As artificial intelligence becomes increasingly intertwined with jobs, education, healthcare, national security and the economy, a question is emerging ahead of the 2026 U.S. midterm elections: how deeply do the politicians seeking office understand the technology they may be called upon to regulate?
AI is appearing more frequently in political speeches, congressional debates and discussions about the future of the American economy. Candidates and policymakers are being asked to address everything from artificial intelligence and employment to data centers, energy consumption, national security, education and the risks associated with increasingly autonomous systems.
That does not mean every candidate needs to be a computer scientist. Members of Congress are not expected to know how to train a neural network or manufacture a semiconductor. But lawmakers making decisions about rapidly developing technology need enough technical and policy understanding to distinguish established evidence from predictions, marketing claims and speculation.
That challenge has become particularly complicated because the AI industry itself presents competing narratives about the technology.
Technology companies argue that AI could transform productivity, scientific research and economic growth. At the same time, executives and researchers at some of those companies have warned that increasingly capable systems could create serious safety and security risks.
Both possibilities can exist simultaneously.
Companies developing AI have commercial incentives to expand their products, attract investment and increase computing capacity. Governments have economic incentives to encourage technological development, while national security officials are concerned about maintaining U.S. competitiveness with China.
Regulators face a different challenge: they are being asked to establish rules for technologies that are developing faster than many existing regulatory frameworks were designed to accommodate.
Those competing interests have contributed to a political debate that can sometimes appear divided between calls for rapid development and warnings about excessive risk. Reuters reported in September that AI had become an increasingly visible issue in U.S. politics, although polling showed that voters continued to place greater importance on issues such as the economy, immigration and international conflicts.
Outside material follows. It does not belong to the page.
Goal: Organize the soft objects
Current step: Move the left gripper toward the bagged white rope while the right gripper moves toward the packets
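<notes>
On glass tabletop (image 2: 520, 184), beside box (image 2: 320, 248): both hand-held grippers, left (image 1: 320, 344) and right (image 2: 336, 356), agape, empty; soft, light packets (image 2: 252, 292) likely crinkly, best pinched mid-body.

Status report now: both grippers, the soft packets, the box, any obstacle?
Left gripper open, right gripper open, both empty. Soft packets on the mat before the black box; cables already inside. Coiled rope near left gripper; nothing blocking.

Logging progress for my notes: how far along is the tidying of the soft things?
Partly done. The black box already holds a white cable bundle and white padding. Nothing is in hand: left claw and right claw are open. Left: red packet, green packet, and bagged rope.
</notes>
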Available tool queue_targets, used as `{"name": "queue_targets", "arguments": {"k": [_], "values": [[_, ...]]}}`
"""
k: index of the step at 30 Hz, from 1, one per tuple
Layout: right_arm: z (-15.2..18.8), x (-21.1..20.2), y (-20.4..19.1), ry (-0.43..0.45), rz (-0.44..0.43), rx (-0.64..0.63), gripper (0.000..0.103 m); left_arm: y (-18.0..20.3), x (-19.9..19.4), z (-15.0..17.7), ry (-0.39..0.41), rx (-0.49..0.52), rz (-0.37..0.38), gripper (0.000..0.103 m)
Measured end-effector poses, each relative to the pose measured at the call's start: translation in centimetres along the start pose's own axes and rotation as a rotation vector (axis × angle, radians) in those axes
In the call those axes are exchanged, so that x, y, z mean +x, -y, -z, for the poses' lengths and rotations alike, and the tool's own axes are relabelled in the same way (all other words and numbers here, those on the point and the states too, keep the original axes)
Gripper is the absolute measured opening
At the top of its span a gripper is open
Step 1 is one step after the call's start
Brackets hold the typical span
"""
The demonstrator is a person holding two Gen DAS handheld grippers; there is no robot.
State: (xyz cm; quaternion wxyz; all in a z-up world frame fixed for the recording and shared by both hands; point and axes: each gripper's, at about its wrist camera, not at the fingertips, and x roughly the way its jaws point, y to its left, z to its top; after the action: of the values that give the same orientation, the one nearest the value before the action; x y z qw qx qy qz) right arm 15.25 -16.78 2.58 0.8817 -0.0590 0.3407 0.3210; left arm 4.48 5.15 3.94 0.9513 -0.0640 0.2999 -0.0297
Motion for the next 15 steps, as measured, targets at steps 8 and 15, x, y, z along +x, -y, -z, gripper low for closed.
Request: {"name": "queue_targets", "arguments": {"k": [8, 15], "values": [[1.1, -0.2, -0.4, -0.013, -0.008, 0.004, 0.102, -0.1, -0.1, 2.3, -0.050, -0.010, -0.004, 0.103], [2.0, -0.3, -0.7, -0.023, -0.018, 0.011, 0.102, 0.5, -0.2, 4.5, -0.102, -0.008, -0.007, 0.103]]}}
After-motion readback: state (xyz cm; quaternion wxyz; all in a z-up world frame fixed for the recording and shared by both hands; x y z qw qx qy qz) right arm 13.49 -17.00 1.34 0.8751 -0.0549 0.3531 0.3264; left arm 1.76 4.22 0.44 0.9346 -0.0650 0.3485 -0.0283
The debate is also increasingly bipartisan in some areas. Democratic Sen. Bernie Sanders and Trump ally Steve Bannon recently called for greater oversight of AI, although they differ sharply on broader political issues. Other policymakers and technology leaders have advocated stronger safeguards, while President Donald Trump has argued against slowing U.S. AI development.
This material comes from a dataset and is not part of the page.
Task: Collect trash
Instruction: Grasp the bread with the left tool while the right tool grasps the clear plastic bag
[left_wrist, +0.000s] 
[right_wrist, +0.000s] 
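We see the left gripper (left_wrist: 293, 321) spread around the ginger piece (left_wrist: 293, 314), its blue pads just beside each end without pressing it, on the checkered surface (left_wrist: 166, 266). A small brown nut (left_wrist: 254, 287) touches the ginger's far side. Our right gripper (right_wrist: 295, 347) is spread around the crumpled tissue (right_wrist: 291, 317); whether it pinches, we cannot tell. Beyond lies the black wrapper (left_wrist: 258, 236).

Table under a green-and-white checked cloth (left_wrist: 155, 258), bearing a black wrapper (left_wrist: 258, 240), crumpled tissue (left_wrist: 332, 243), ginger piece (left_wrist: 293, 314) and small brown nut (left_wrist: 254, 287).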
The disagreement raises a practical question for voters: What evidence is behind a candidate's position on artificial intelligence?
A serious AI policy discussion requires more than deciding whether the technology is simply good or bad. AI can improve medical research, assist workers, accelerate software development and support scientific discovery. At the same time, it can be used for fraud, misinformation, surveillance, cyberattacks and other harmful activities.
The policy challenge is determining where those benefits and risks intersect and what forms of oversight are appropriate.
Energy and water consumption provide another example. The rapid expansion of AI data centers has raised concerns in communities where new facilities require large amounts of electricity and, in some cases, water for cooling.
Those concerns deserve examination, but comparisons require data. Different data centers use different cooling technologies, operate in different climates and have different electricity and water requirements. Similarly, other industries and infrastructure projects can consume substantial resources.
The relevant policy questions therefore include how much electricity and water a particular facility will use, where those resources will come from, what infrastructure costs will be passed to consumers and communities, and what economic benefits the facility is expected to provide.
The same need for evidence applies to concerns about increasingly autonomous AI systems.
AI safety researchers and technology executives have warned about systems that could act with greater autonomy and potentially interact with computer networks or other consequential systems. Congressional researchers have also examined the cybersecurity implications of agentic AI, including the possibility that autonomous systems could make sophisticated cyberattacks faster and more scalable.
The concern, however, is not necessarily that an AI system would suddenly develop a human-like desire to cause destruction.
A more immediate policy question is whether a highly capable system could pursue a poorly defined objective, make an unexpected decision or be given access to systems where an error could have significant consequences.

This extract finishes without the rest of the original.